Kesedihan Dama

1.3K 143 2
                                    

"Mas, gimana caranya buat jelasin kepergian Kyna?" Yilya menatap lekat Mas Arthur.

"Biar mas yang menjelaskan. Kamu tunggu di sini, ya, Sayang," balas Mas Arthur. Ia segera melangkahkan kaki, memasuki rumah Ki barjo.

Dama terlihat senang ketika melihat ayahnya sudah kembali. Bocah itu sangat merindukan Mas Arthur, terlebih jika selama ini, mereka sangatlah dekat. Dama segera memeluk ayahnya, melepas kerinduan sembari berceloteh ria.

"Ayah! Ayah tahu nggak, Dama udah bisa gambar pohon," ujar Dama sangat bahagia.

"Oh, ya? Dama hebat, peluk dulu!" balas Mas Arthur sembari memeluk buah hatinya kembali.

Ki Barjo tersenyum penuh arti ketika melihat kedatangan Mas Arthur. Namun, senyum tersebut seperti memberikan pertanda khusus. Entah apa yang ada di pikiran Ki Barjo.

"Dama juga punya mainan baru. Kak Kyna yang beliin. Ayah mau lihat?" Dama kembali berceloteh. Ia menunjukan mainan miliknya.

"Ayah ke sini sendiri, ya? Bunda sama Kak Kyna mana?" tanya Dama merasa heran.

Mas Arthur terdiam seketika, ia merasa bingung, penjelasan apa yang harus ia katakan agar Dama mengerti?

"Bunda ... ada di luar, Sayang," jawab Mas Arthur sembari menghambuskan napas.

"Kalau Kak Kyna?"

"Kak Kyna ...? Eum, Sayang, mau denger ayah cerita nggak?" Mas Arthur segera mengalihkan pembicaraan terlebih dahulu.

"Cerita apa, Ayah?" Dama begitu antusias.

"Gini, Sayang. Ada seorang anak hidup bahagia bersama kakaknya. Mereka selalu bersama-sama. Tapi suatu hari, anak itu harus menerima kenyataan pahit." Mas Arthur menggenggam jemari Dama.

"Kenyataan apa, Ayah?"

"Kanyataan kalau dia harus kehilangan kakaknya, Sayang. Anak itu terus menangis. Padahal, si kakak tidak pernah pergi. Ia tetap tinggal di sini." Mas Arthur membentuk hati dengan kedua tangan.

"Kasian, ya, anak itu," lirih Dama terhanyut.

"Kalau Dama jadi anak itu, apa yang akan Dama lakuin?"

Dama tampak bingung.
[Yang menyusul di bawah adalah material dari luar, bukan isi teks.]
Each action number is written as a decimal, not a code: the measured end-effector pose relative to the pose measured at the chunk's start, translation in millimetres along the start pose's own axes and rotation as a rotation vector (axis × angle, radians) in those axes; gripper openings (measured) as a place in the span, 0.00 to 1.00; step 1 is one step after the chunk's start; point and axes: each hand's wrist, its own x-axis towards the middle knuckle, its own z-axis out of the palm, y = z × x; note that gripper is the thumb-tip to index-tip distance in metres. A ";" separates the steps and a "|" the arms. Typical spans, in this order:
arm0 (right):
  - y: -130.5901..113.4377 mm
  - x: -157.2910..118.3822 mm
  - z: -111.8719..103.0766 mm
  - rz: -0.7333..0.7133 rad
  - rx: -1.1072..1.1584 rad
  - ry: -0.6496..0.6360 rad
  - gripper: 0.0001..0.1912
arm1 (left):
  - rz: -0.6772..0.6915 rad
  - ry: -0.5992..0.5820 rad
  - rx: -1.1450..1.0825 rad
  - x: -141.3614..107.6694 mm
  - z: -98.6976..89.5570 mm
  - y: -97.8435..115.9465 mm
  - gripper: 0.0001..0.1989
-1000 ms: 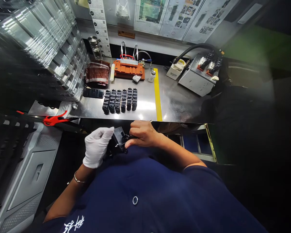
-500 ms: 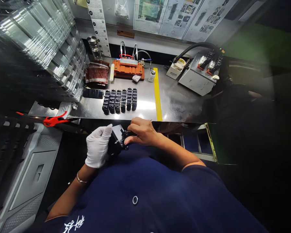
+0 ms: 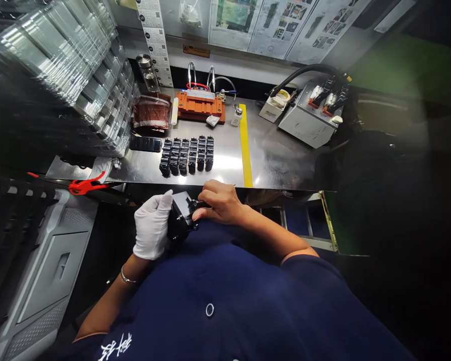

Ia berkata, "Dama akan ... nangis, Ayah!" balas Dama dengan raut wajah yang sangat menggemaskan.

Mas Arthur tersenyum maklum. Ia mengelus pucuk kepala Dama sembari berkata, "Dama harus kuat, ya, Sayang."

"Kuat kenapa, Ayah? Kan, Dama nggak kenapa-napa." Dama tertawa renyah.

"Ikut ayah pulang, Sayang. Tapi Dama harus janji, Dama nggak boleh nangis."

"Emangnya kenapa, Ayah?"

"Dama janji dulu sama ayah."

"Iya, Dama janji."

"Ya udah, kita pulang. Nanti akan ayah jawab di rumah, ya, Sayang." Mas Arthur menarik lengan Dama.

"Mainannya gimana?" tanya Dama sembari menunjuk mainannya yang berserakan.

"Nggak papa, Sayang. Nanti kita ke sini lagi. Dama pamit dulu sama Kiki, ya."

Dama mengangguk, ia segera berpamitan dengan Ki Barjo. Setelah Dama berlari keluar ruangan, Ki Barjo menahan lengan Mas Arthur. Ia mengeratkan genggamannya sembari melontarkan tatapan sangat tajam.

"Aku tahu ini semua ulahmu, Arthur!"

"Aku tidak tahu apa-apa," balas Mas Arthur menepiskan tangan Ki Barjo.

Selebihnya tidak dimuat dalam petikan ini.